Because Benischek began this journal during evacuation and continued it when life in post-Katrina New Orleans resembled the pioneering West, his depictions have a frenetic energy full of scribbly, anxious detail. Just looking at them reminds me of my own state of mind at that time. Feelings of loss and sadness and lack of direction. A feeling that the old rules of home no longer applied.

The book's characters ask: Who's in charge here? Who's going to help us? In the end, I'd have to say, and it seems Benischek would agree, that it was our neighbors, friends and strangers who helped us most. The book documents all the major concerns (no mail, no electricity, no cell phone reception), the news stories, the elections and most important, the feelings people discussed in bars, cafes and meetings all over the city.

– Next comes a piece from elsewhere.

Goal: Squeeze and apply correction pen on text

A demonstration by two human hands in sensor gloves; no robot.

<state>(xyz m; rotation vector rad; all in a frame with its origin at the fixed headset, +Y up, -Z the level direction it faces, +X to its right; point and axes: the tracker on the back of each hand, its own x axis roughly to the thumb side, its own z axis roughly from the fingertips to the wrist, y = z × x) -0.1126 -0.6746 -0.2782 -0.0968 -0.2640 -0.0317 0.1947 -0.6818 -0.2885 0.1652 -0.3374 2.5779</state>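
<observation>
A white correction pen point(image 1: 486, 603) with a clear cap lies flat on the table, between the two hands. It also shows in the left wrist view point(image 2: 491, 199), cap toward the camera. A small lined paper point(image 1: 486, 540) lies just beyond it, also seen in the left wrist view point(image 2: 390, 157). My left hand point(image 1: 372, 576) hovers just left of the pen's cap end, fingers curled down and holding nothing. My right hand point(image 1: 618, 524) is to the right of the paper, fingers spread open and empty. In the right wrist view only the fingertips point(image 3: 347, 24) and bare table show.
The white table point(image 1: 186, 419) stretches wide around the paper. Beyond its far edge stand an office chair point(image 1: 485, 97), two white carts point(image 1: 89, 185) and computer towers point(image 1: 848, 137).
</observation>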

The story tells of the loss we experienced when longtime friends moved away to "Functionburgh" and the pain that went along with their absence. Benischek draws about the dytopian nightmares dreamt up by politicians and developers: green spaces, towering condo projects, the removal of all things precious and authentic about our city.

But practical life set in and people had to rebuild their homes and deal with the swindlers at insurance companies who had once promised to protect them from harm. The animals knew -- we knew -- that they'd been lied to and that they were on our own. Somehow life began moving forward and hammers came out and trailers moved onto homeowners' lots. Benischek's story tells of the great grief and amazing adaptability we all found swelling inside us, even to this day.

The book hits home for me, because I just recently decided to move to Functionburgh myself. A very hard decision indeed, but the right one for me. I consider my impending move to be my own "revacuation," and the guilt and relief that comes with this decision must mirror that of those who left after the storm. But the time I spent here over the last two years -- a time full of the love and resilience of great people, their fighting spirit and the hard work done during even harder times -- fills me with overwhelming pride for the good and caring citizens of New Orleans. I only hope the Cowboy and the scarecrows of Benischek's story work half as hard as the people of this city have. In the meantime, more birds are flying home and new birds are coming down because they see the beauty in this one-of-a-kind, unnameable place.